## EXERCISE OBJECTIVE
Please give back, exactly as written, only the line containing "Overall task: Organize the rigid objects" and every line after it until the data below ends.

## DATA BELOW
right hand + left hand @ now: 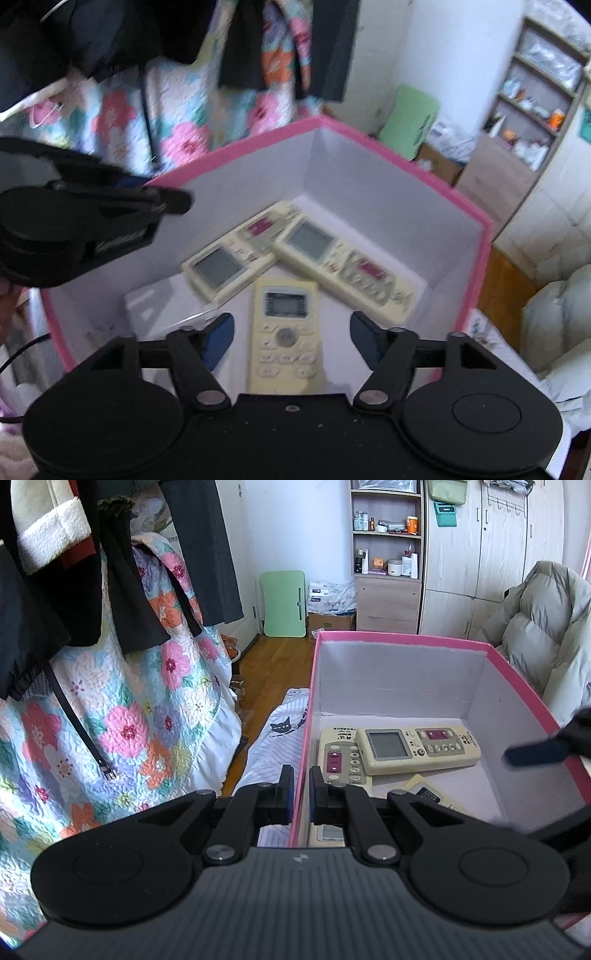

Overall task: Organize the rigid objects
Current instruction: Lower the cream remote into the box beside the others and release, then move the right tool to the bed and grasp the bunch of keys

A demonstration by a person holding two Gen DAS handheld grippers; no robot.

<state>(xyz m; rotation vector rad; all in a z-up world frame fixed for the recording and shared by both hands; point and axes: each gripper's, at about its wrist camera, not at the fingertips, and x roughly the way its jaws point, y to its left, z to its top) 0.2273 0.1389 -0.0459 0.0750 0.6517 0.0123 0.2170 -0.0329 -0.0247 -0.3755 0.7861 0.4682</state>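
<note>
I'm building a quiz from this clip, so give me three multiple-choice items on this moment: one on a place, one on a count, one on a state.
1. Where do the remotes lie?
A. on the wooden floor
B. inside the pink box
C. on the shelf

2. How many remotes show in the right wrist view?
A. one
B. three
C. five

3. How does the right tool stand?
A. open over a remote
B. clamped on the rim
C. shut, empty

Key: 1 B, the pink box holds them; 2 B, three remotes show on its floor; 3 A, the right tool has its fingers apart, clear of the remote below.
</note>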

## RESPONSE TO THE TASK
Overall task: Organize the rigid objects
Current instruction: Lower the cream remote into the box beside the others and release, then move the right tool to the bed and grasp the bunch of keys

A demonstration by a person holding two Gen DAS handheld grippers; no robot.

<state>(xyz m; rotation vector rad; all in a z-up world frame fixed for the recording and shared by both hands; point and axes: each gripper's, at about its wrist camera, not at the fingertips, and x roughly the way its jaws point, y to its left, z to its top) 0.2273 0.1389 -0.0459 0.0750 0.6517 0.0123 0.2170 -0.0329 -0.0247 -0.3755 0.7861 0.4682</state>
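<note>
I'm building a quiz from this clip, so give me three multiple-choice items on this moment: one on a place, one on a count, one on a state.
1. Where do the remotes lie?
A. on the wooden floor
B. inside the pink box
C. on the shelf

2. How many remotes show in the right wrist view?
A. one
B. three
C. five

3. How does the right tool stand?
A. open over a remote
B. clamped on the rim
C. shut, empty

Key: 1 B, the pink box holds them; 2 B, three remotes show on its floor; 3 A, the right tool has its fingers apart, clear of the remote below.
</note>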

This concludes the response.